Exercise:
This exercise calls for the data below to be retyped exactly, minus any images.

━━━ Dataset section

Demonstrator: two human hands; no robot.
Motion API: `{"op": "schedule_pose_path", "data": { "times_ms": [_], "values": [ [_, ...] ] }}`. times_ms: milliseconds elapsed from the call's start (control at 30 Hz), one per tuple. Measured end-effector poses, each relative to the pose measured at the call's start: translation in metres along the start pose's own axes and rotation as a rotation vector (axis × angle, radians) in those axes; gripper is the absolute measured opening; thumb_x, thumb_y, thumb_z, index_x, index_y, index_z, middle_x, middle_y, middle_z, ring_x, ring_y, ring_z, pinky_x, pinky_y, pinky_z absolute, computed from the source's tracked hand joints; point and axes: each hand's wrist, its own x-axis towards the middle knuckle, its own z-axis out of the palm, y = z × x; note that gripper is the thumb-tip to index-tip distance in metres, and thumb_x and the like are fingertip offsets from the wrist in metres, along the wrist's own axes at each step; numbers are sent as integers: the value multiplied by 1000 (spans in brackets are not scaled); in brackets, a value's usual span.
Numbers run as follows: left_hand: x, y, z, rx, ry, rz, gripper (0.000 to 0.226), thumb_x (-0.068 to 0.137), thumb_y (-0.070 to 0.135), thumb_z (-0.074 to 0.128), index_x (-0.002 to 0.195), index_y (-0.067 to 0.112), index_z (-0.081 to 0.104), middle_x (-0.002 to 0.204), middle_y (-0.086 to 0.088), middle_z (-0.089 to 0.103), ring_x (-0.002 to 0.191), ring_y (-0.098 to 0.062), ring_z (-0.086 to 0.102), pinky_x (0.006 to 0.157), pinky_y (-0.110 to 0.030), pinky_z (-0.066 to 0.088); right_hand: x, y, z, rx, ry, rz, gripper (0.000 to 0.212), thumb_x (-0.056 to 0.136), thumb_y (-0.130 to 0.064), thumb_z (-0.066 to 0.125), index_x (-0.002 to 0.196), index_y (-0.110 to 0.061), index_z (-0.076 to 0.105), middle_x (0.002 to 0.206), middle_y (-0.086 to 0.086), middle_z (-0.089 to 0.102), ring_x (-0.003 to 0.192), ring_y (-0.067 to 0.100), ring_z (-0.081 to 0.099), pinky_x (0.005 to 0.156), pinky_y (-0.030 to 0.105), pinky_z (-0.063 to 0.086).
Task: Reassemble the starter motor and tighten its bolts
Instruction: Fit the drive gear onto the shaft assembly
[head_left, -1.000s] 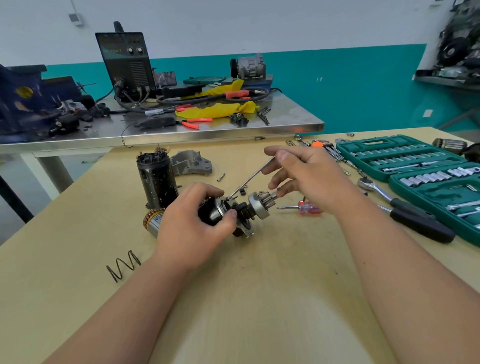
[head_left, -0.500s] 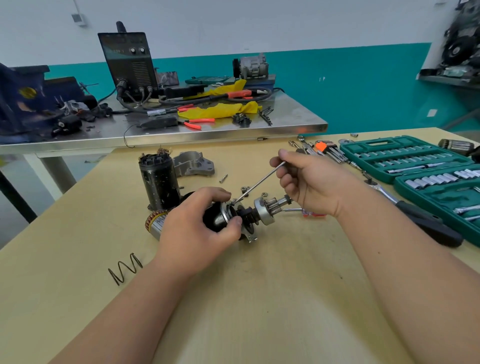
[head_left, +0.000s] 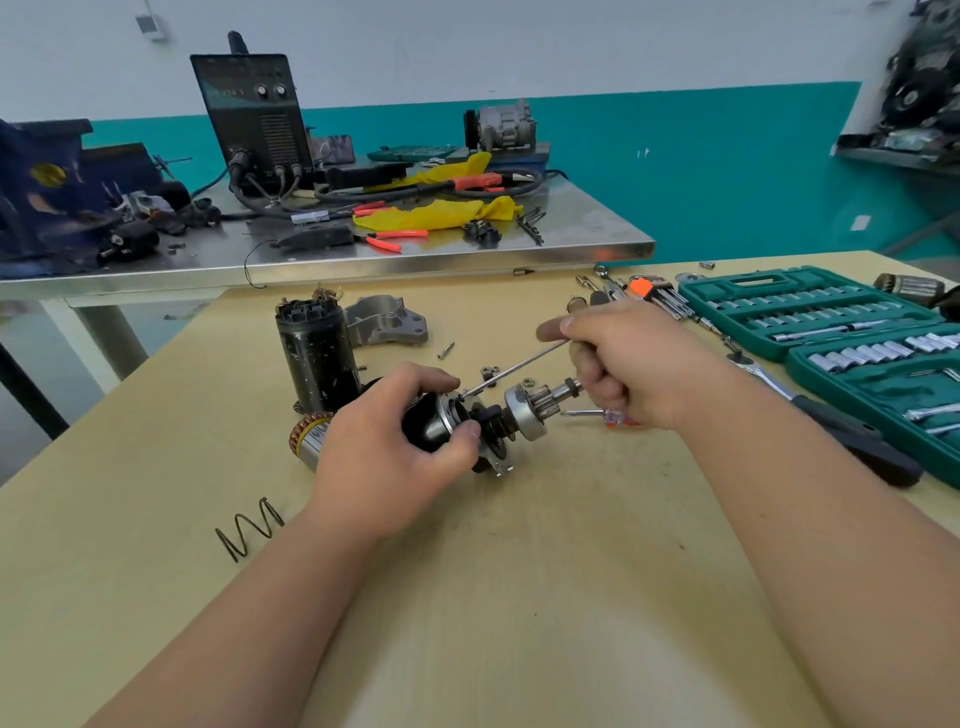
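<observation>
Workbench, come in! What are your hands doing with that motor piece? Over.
Left hand grips the starter drive assembly. Right hand pinches a long thin rod, tip at the assembly's flange. Loose nuts behind, not blocking.

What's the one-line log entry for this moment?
phase: reassembly | left hand: grips motor subassembly | right hand: holds thin metal rod, tip at subassembly's plate | black housing: upright, apart

Count: 2 hands, left hand (head_left: 384, 457) and right hand (head_left: 639, 364). 1 pinion assembly (head_left: 498, 415), 1 long bolt (head_left: 514, 366), 1 black motor casing (head_left: 317, 358), 1 armature (head_left: 309, 434), 1 grey end casting (head_left: 387, 325), 1 spring (head_left: 249, 527), 1 small screwdriver (head_left: 587, 414), 1 ratchet (head_left: 852, 441), 1 hex key set (head_left: 660, 296). 2 green socket trays, far tray (head_left: 810, 283) and near tray (head_left: 883, 410). 2 tables, wooden table (head_left: 519, 571) and steel table (head_left: 587, 228). 1 welder (head_left: 254, 119).
</observation>
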Motion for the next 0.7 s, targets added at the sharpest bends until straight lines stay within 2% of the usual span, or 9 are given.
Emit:
{"op": "schedule_pose_path", "data": {
  "times_ms": [67, 167, 233, 300, 400, 500, 567, 633, 700],
  "values": [
    [-1, 1, 1, 14, -4, 3, 29, 63, 55, 60, 91, 51, 55, 100, 29, 63, 89, 5, 60, 71, -7, 44, -1, -4, -2, 369, -160, 156, 26, 102, -16, 38, 93, -8, 61, 43, -6, 42, 31, 6, 31, 29, 17, 25],
    [-1, 2, 2, 32, 1, 7, 32, 62, 56, 60, 94, 49, 56, 96, 28, 64, 89, 3, 61, 73, -15, 47, 1, 1, -5, 617, -275, 154, 32, 101, -20, 37, 90, -8, 65, 55, -3, 55, 41, 7, 46, 36, 16, 37],
    [-1, 2, 2, 33, 1, 7, 32, 62, 56, 60, 94, 50, 56, 95, 28, 64, 89, 4, 60, 73, -14, 47, 1, 8, -8, 666, -336, 87, 30, 94, -18, 40, 100, -5, 67, 68, 1, 65, 53, 10, 57, 45, 18, 45],
    [-1, 2, 1, 24, 4, 3, 32, 63, 55, 60, 94, 49, 56, 94, 27, 64, 88, 6, 59, 71, -6, 42, 1, 14, -11, 630, -381, 9, 32, 86, -20, 45, 104, -7, 69, 77, 2, 70, 62, 11, 63, 50, 19, 48],
    [-1, 1, 1, 15, 2, -10, 32, 63, 54, 60, 94, 45, 58, 99, 28, 62, 86, 6, 59, 68, -2, 39, 4, 20, -12, 586, -400, -67, 31, 86, -23, 49, 92, -16, 79, 77, 0, 71, 62, 9, 64, 51, 19, 48],
    [0, 0, 0, 0, 1, -30, 30, 63, 55, 60, 92, 47, 57, 97, 30, 61, 83, 7, 59, 66, -5, 41, 7, 21, -7, 529, -348, -134, 27, 85, -29, 54, 81, -20, 79, 67, -2, 66, 53, 8, 57, 46, 19, 43],
    [0, 0, -1, 1, 11, -39, 32, 63, 56, 59, 93, 46, 58, 96, 29, 61, 82, 7, 59, 66, -6, 42, 8, 21, -1, 467, -253, -164, 27, 82, -35, 59, 70, -20, 77, 58, -3, 58, 46, 7, 48, 41, 18, 37],
    [0, 0, -1, 4, 17, -40, 35, 63, 56, 59, 95, 42, 60, 91, 26, 64, 83, 7, 59, 66, -7, 42, 9, 22, 5, 393, -75, -182, 33, 86, -38, 63, 60, -20, 74, 52, -4, 51, 41, 8, 41, 37, 17, 31],
    [-1, 0, 0, 13, 14, -29, 35, 63, 56, 59, 96, 42, 59, 91, 26, 65, 86, 6, 59, 69, -8, 43, 8, 23, 9, 277, 119, -217, 36, 95, -31, 59, 64, -20, 71, 48, -5, 47, 36, 10, 37, 35, 17, 28]
  ]
}}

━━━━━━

Task response:
Demonstrator: two human hands; no robot.
Motion API: `{"op": "schedule_pose_path", "data": { "times_ms": [_], "values": [ [_, ...] ] }}`. times_ms: milliseconds elapsed from the call's start (control at 30 Hz), one per tuple. Measured end-effector poses, each relative to the pose measured at the call's start: translation in metres along the start pose's own axes and rotation as a rotation vector (axis × angle, radians) in those axes; gripper is the absolute measured opening; thumb_x, thumb_y, thumb_z, index_x, index_y, index_z, middle_x, middle_y, middle_z, ring_x, ring_y, ring_z, pinky_x, pinky_y, pinky_z absolute, computed from the source's tracked hand joints; point and axes: each hand's wrist, its own x-axis towards the middle knuckle, its own z-axis out of the palm, y = z × x; note that gripper is the thumb-tip to index-tip distance in metres, and thumb_x and the like are fingertip offsets from the wrist in metres, along the wrist's own axes at each step; numbers are sent as integers: the value multiplied by 1000 (spans in brackets are not scaled); in brackets, a value's usual span.
Numbers run as follows: left_hand: x, y, z, rx, ry, rz, gripper (0.000 to 0.226), thumb_x (-0.068 to 0.137), thumb_y (-0.070 to 0.135), thumb_z (-0.074 to 0.128), index_x (-0.002 to 0.195), index_y (-0.067 to 0.112), index_z (-0.081 to 0.104), middle_x (-0.002 to 0.204), middle_y (-0.086 to 0.088), middle_z (-0.089 to 0.103), ring_x (-0.002 to 0.191), ring_y (-0.098 to 0.062), ring_z (-0.086 to 0.102), pinky_x (0.006 to 0.157), pinky_y (-0.110 to 0.030), pinky_z (-0.066 to 0.088); right_hand: x, y, z, rx, ry, rz, gripper (0.000 to 0.212), thumb_x (-0.056 to 0.136), thumb_y (-0.130 to 0.064), thumb_z (-0.066 to 0.125), index_x (-0.002 to 0.196), index_y (-0.110 to 0.061), index_z (-0.076 to 0.105), middle_x (0.002 to 0.206), middle_y (-0.086 to 0.086), middle_z (-0.089 to 0.102), ring_x (-0.003 to 0.192), ring_y (-0.067 to 0.100), ring_z (-0.081 to 0.099), pinky_x (0.005 to 0.156), pinky_y (-0.030 to 0.105), pinky_z (-0.063 to 0.086).
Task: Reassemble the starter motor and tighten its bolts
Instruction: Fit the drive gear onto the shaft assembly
[head_left, -1.000s] 
[head_left, -0.500s] 
[head_left, +0.000s] 
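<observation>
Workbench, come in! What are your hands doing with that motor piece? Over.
Left hand grips the starter drive assembly. Right hand pinches a long thin rod, tip at the assembly's flange. Loose nuts behind, not blocking.

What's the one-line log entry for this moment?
phase: reassembly | left hand: grips motor subassembly | right hand: holds thin metal rod, tip at subassembly's plate | black housing: upright, apart

Count: 2 hands, left hand (head_left: 384, 457) and right hand (head_left: 639, 364). 1 pinion assembly (head_left: 498, 415), 1 long bolt (head_left: 514, 366), 1 black motor casing (head_left: 317, 358), 1 armature (head_left: 309, 434), 1 grey end casting (head_left: 387, 325), 1 spring (head_left: 249, 527), 1 small screwdriver (head_left: 587, 414), 1 ratchet (head_left: 852, 441), 1 hex key set (head_left: 660, 296). 2 green socket trays, far tray (head_left: 810, 283) and near tray (head_left: 883, 410). 2 tables, wooden table (head_left: 519, 571) and steel table (head_left: 587, 228). 1 welder (head_left: 254, 119).
</observation>
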Motion for the next 0.7 s, targets added at the sharpest bends until straight lines stay within 2% of the usual span, or 9 are given.
Emit:
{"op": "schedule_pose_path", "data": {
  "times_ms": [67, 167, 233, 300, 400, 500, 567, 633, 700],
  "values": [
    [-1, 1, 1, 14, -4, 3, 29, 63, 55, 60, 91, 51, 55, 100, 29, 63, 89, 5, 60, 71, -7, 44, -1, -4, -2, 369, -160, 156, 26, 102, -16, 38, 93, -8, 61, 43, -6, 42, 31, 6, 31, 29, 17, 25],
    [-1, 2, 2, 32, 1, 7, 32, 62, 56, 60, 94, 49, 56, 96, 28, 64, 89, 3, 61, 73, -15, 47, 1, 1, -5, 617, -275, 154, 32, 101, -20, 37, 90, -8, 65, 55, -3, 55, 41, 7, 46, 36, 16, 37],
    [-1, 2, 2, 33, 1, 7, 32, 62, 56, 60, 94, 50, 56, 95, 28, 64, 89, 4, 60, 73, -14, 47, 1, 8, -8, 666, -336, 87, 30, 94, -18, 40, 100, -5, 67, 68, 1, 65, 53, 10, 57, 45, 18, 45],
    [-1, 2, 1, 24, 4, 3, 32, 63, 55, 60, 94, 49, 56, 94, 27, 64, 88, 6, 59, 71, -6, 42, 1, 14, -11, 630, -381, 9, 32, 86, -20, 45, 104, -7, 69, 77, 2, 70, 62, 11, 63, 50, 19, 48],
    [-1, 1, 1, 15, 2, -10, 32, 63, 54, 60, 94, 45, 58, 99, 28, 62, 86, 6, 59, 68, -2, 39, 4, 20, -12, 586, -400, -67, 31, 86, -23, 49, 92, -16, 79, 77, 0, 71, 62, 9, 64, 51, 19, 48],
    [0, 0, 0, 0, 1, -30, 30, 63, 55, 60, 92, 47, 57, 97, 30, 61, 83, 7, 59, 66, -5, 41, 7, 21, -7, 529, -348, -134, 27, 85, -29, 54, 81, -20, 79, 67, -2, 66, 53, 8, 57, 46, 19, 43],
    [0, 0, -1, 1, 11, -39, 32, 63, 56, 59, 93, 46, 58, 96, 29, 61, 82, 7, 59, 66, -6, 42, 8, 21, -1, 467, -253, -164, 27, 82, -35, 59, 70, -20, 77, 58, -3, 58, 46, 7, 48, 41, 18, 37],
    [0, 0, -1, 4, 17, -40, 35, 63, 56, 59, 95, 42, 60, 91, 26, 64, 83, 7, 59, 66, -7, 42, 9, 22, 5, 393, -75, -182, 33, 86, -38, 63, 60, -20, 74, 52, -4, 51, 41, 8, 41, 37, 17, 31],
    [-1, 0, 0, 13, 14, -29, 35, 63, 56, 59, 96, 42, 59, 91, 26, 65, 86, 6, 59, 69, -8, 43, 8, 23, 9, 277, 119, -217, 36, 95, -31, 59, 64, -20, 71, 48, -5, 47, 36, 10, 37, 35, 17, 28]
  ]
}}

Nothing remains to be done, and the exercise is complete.